In the afternoon we called my parents and Skyped with Dan’s family. And then we settled in for the feast. J&J kept it traditional, but made everything from scratch — turkey and stuffing, fresh green bean and bacon casserole, fresh cranberry sauce, homemade mashed potatoes, and finally an apple tart with fruit from their own trees.


Friday we went exploring with J&J. We browsed the Mendocino artists’ fair and checked out the Point Cabrillo Light Station.


We saw whales spouting as they swam past on their long trek from the Arctic to Baja.


And we hiked through more amazing scenery.


At 4:30 (p.s., dear winter, this is a ridiculous time for sunset) we took camp chairs out on a remote bluff, poured champagne, and watched the sun set over the ocean.


The evening was full of wine, conversation, and leftovers. And then the next morning, it was time to say goodbye.

Dan and I drove inland through the Anderson Valley, Sonoma Valley, and into Napa Valley. We’d intended to visit a few wineries, but the first was even more expensive than expected — $20 for a four-pour tasting, and the pours were not generous at all! So we wandered through the vineyards for a while instead.

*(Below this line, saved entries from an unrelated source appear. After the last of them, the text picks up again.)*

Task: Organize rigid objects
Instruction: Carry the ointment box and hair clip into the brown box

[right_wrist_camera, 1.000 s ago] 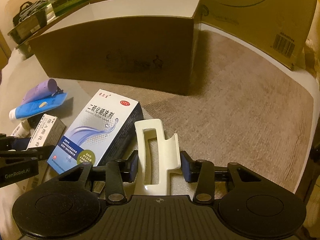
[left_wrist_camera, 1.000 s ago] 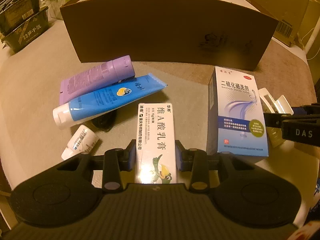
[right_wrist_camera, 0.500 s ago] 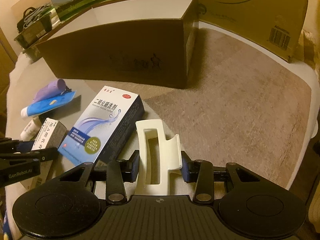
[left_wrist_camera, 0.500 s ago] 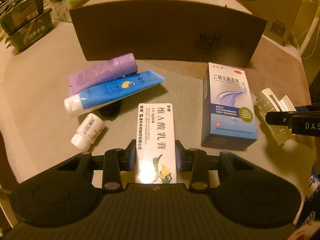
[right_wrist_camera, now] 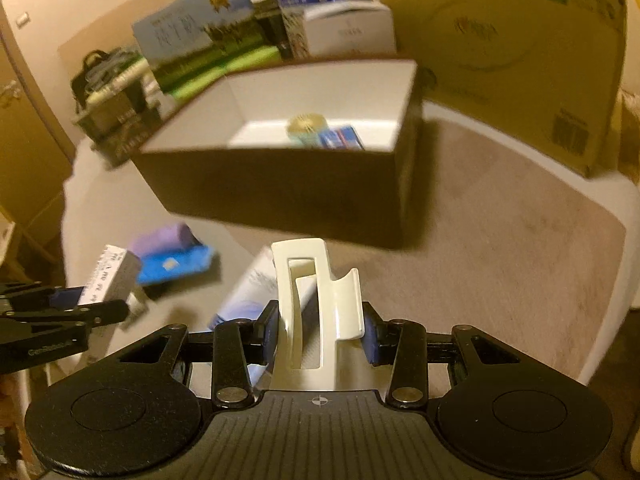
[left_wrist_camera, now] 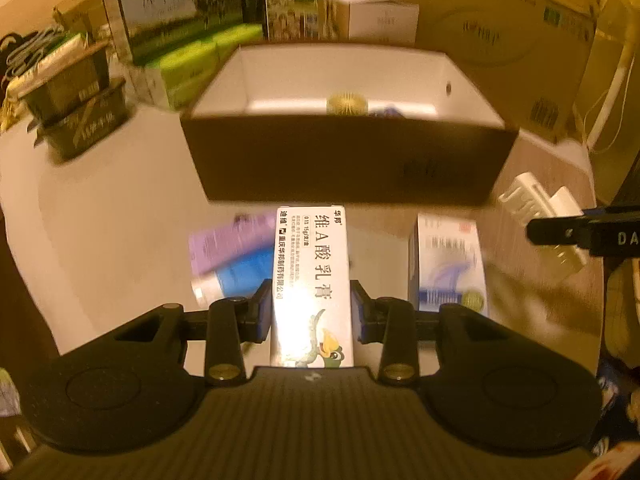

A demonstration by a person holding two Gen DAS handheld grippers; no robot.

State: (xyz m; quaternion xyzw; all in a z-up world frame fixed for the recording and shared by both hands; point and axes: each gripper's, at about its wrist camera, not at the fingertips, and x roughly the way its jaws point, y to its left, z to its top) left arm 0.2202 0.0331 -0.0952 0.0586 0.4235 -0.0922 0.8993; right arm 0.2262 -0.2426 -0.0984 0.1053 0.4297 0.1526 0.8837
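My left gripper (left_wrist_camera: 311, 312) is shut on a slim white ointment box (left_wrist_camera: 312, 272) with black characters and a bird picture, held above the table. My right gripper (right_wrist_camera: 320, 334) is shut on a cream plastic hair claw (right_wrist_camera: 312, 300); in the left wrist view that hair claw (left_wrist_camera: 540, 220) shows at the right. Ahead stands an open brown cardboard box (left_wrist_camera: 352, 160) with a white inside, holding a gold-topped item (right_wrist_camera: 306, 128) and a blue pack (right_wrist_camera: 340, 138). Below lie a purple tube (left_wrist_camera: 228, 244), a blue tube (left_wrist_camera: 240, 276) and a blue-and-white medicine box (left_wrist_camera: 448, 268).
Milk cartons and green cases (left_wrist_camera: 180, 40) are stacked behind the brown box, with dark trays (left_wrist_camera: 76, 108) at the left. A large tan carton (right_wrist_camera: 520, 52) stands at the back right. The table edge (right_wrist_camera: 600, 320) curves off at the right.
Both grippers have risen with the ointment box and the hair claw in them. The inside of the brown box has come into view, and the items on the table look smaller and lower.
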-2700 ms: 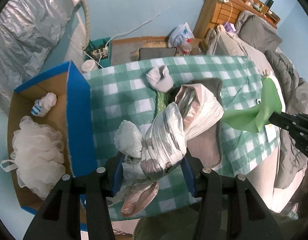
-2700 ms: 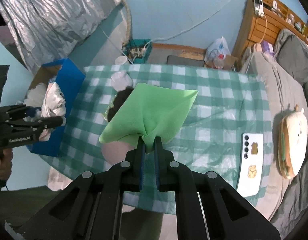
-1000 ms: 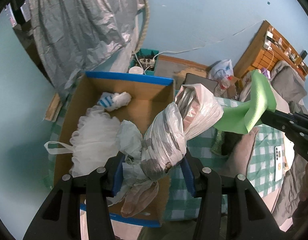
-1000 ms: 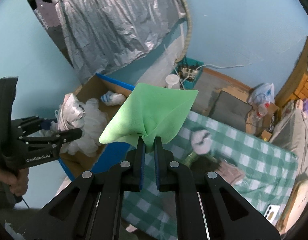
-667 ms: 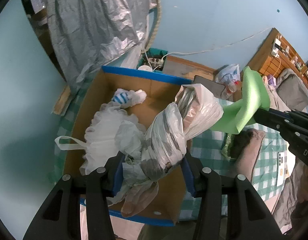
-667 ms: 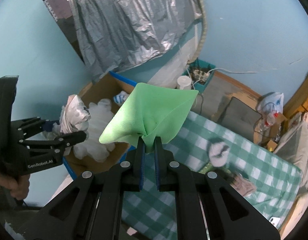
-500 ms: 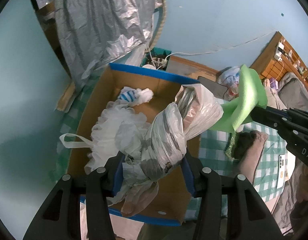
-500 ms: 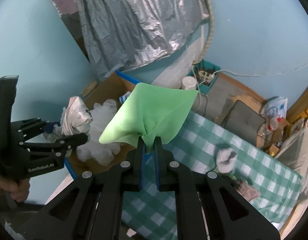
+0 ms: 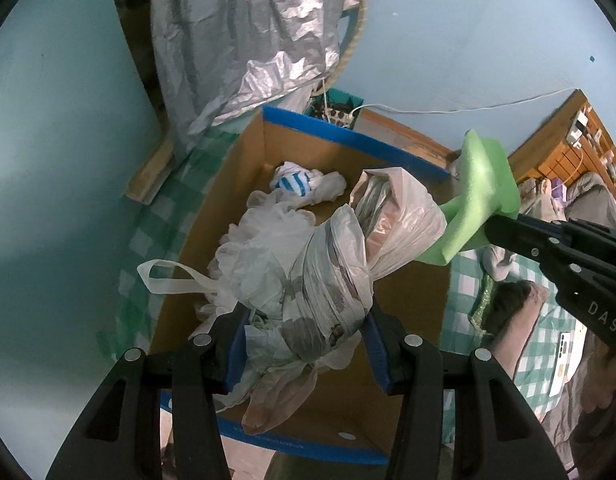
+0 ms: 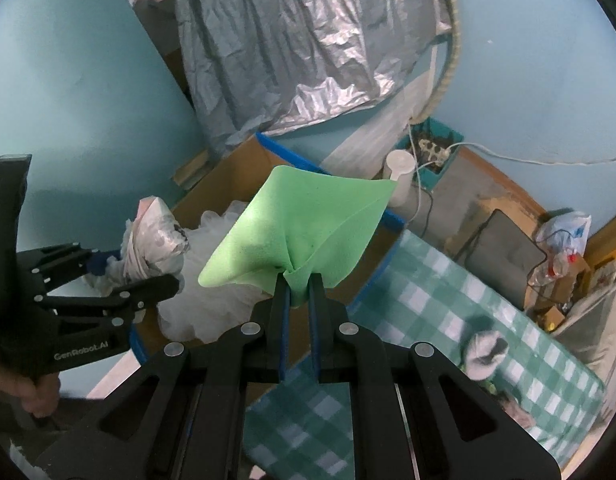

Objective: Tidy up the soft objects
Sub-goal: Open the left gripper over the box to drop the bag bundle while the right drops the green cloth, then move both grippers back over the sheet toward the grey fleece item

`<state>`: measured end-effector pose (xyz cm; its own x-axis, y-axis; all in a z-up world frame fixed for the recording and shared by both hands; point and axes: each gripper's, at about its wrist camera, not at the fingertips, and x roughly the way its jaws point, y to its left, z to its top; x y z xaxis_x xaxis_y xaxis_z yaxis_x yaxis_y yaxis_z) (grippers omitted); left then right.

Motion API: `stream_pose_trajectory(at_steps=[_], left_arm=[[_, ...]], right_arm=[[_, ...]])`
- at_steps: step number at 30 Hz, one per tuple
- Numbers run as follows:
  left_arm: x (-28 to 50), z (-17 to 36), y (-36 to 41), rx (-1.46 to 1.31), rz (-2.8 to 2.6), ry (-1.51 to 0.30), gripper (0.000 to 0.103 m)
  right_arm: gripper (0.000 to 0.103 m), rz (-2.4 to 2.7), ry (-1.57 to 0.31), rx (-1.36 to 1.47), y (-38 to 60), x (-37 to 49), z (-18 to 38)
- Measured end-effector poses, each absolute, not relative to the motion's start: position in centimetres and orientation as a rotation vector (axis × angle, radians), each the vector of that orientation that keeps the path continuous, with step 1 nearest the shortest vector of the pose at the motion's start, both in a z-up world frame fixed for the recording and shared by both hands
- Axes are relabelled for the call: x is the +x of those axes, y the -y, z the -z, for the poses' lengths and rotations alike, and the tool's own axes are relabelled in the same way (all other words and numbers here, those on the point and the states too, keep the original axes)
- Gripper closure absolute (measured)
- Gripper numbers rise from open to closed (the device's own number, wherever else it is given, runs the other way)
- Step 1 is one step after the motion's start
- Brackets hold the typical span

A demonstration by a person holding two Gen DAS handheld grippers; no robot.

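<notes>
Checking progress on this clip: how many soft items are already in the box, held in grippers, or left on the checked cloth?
In the cardboard box: 2 (white mesh puff, blue-striped white bundle)
Held: 2 (plastic bag bundle in left gripper, green cloth in right gripper)
On the checked cloth: at least 1 (white wad); others unclear
Total: at least 5

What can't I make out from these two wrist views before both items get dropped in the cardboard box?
- Box floor, left wrist view: mostly hidden behind the held plastic bag bundle.
- Box interior, right wrist view: largely covered by the green cloth.
- Items left on the checked table: the white bundle is blurred, others are cut off at the edge.
- Phone, left wrist view: too small for detail.
</notes>
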<state>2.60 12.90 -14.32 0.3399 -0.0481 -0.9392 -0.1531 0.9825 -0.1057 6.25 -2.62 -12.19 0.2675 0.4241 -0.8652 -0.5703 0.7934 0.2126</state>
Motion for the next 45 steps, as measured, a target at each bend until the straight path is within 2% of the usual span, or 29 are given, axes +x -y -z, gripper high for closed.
stream_pose_trajectory(at_steps=[6,10,12,14,16,37,45], left_arm=[[2.9,15.6,-13.0,-0.192,-0.064,-1.265,0.051],[2.9,16.1,-12.9,-0.205,-0.057,-1.29,0.035],[2.8,16.0,-12.8,-0.207,-0.049,-1.285,0.029],[2.6,15.9,-12.7,-0.203,-0.038,-1.283,0.025],[2.5,15.8,-12.5,-0.201,-0.029,-1.282,0.025],[1.3,14.7,-10.7,-0.181,-0.004,-1.271,0.025],[1.2,14.3,-8.1,-0.118,0.051,-1.265,0.025]], right_arm=[[0.095,-0.689,-1.157,-0.177,0.8,7.0,13.8],[0.089,-0.673,-1.166,-0.21,-0.1,7.3,14.3],[0.079,-0.654,-1.158,-0.231,-0.3,7.4,14.2],[0.063,-0.651,-1.15,-0.229,-0.4,7.4,14.0],[0.057,-0.649,-1.138,-0.233,-0.4,7.3,13.8],[0.043,-0.568,-1.135,-0.168,3.6,5.6,13.2],[0.042,-0.503,-1.155,-0.116,7.0,4.7,13.5]])
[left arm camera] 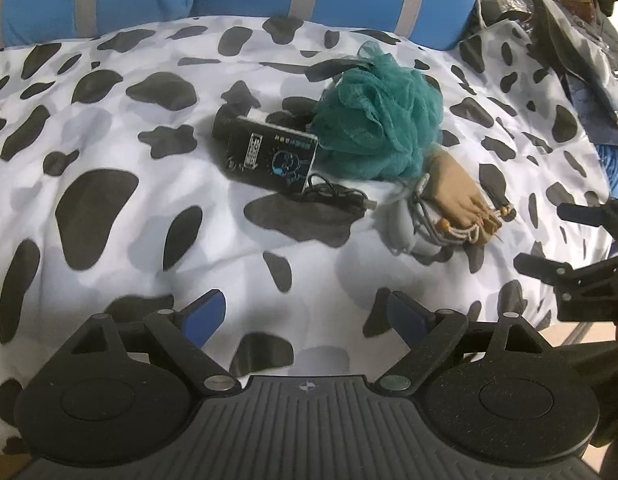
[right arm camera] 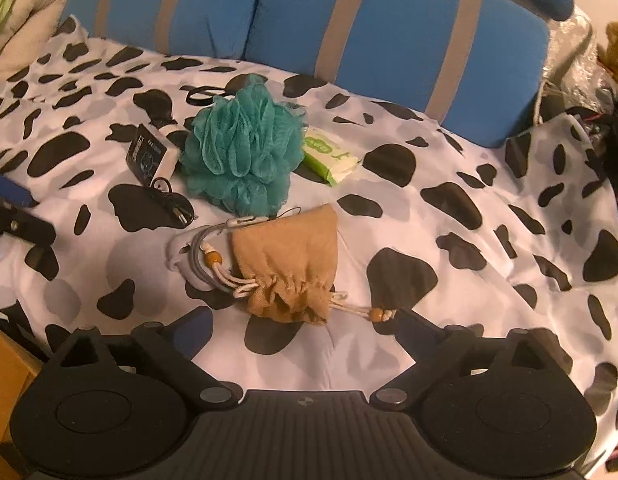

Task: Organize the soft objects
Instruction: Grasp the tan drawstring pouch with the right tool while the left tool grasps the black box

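A teal mesh bath pouf [left arm camera: 381, 124] [right arm camera: 245, 144] lies mid-bed on the cow-print cover [left arm camera: 109, 200]. Just in front of it sits a tan drawstring pouch [left arm camera: 455, 192] [right arm camera: 289, 256] with beaded cords, resting partly on a pale grey corded item [right arm camera: 189, 252]. My left gripper [left arm camera: 305, 312] hovers open over bare cover, well short of the objects. My right gripper [right arm camera: 305, 326] is open, and the pouch's gathered mouth lies just ahead between its fingertips, untouched by either pad. Each gripper also shows at the edge of the other's view, the right gripper [left arm camera: 557, 240] and the left gripper [right arm camera: 17, 210].
A black box [left arm camera: 269, 156] [right arm camera: 149, 154] and a black cable [right arm camera: 173, 200] lie left of the pouf. A green tissue pack [right arm camera: 329, 156] lies to its right. Blue striped pillows [right arm camera: 389, 36] line the back. Clothes pile [left arm camera: 569, 20] at the far right.
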Demonstrator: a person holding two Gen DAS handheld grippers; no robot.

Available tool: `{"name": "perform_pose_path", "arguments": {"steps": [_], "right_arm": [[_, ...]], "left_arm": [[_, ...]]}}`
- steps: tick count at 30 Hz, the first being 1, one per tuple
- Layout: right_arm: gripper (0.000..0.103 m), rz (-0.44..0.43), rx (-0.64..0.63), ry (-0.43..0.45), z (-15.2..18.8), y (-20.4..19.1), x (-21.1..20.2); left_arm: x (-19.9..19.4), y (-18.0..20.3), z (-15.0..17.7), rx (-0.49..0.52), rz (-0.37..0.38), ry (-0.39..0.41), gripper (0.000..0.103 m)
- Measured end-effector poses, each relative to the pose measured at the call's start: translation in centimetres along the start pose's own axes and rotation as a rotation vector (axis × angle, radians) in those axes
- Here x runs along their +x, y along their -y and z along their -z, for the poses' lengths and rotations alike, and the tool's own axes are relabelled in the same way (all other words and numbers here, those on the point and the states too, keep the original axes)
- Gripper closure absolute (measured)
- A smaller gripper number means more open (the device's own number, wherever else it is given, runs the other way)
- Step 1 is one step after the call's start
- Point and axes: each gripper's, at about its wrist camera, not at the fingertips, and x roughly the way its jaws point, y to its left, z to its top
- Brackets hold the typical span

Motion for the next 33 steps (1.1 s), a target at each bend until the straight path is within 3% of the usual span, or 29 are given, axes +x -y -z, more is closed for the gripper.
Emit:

Then we drove into the city of Napa to explore. The big deal of the day was a Christmas parade. My favorites were the decorated horses and the marching bands, of course.


We had planned ahead to try one fancy restaurant before flying home. At the recommendation of Dan’s foodie friend, we made reservations at Bottega in Yountville. The polenta under glass (mmm crispy bits!) and zeppole dessert (mmm hazelnut cream!) were amazing.


There was just enough time for a leisurely dinner before driving into San Francisco, dropping off the car, and catching a late flight home to San Diego.

We both really missed having traditional Thanksgivings with our families. But this was a fantastic vacation — probably the most relaxing and refreshing trip we’ve ever taken. Normally we tend to crowd our travel with fast-paced urban sightseeing. This time the holiday and the rural destination helped us keep our schedule in check so we could truly enjoy our time together in one of the most beautiful places in the country.